Required action
The listing is to be duplicated in full, exactly as written.
--- Data shown Enclosed Below ---
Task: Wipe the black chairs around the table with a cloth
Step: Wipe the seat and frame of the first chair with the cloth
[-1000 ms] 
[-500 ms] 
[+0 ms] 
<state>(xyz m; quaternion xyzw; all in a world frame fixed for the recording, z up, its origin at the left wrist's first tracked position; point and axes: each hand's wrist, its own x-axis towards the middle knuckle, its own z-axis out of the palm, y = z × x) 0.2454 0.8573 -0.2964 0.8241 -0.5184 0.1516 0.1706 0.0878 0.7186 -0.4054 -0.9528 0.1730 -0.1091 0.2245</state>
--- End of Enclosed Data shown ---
Expected answer
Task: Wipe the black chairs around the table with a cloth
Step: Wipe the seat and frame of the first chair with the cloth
[-1000 ms] 
[-500 ms] 
[+0 ms] 
<state>(xyz m; quaternion xyzw; all in a world frame fixed for the recording, z up, its origin at the left wrist's first tracked position; point and axes: each hand's wrist, its own x-axis towards the middle knuckle, its own z-axis out of the palm, y = z × x) 0.2454 0.8573 -0.2964 0.8241 -0.5184 0.1516 0.1706 0.0878 0.7186 -0.4054 -0.9528 0.1730 -0.1091 0.2245</state>

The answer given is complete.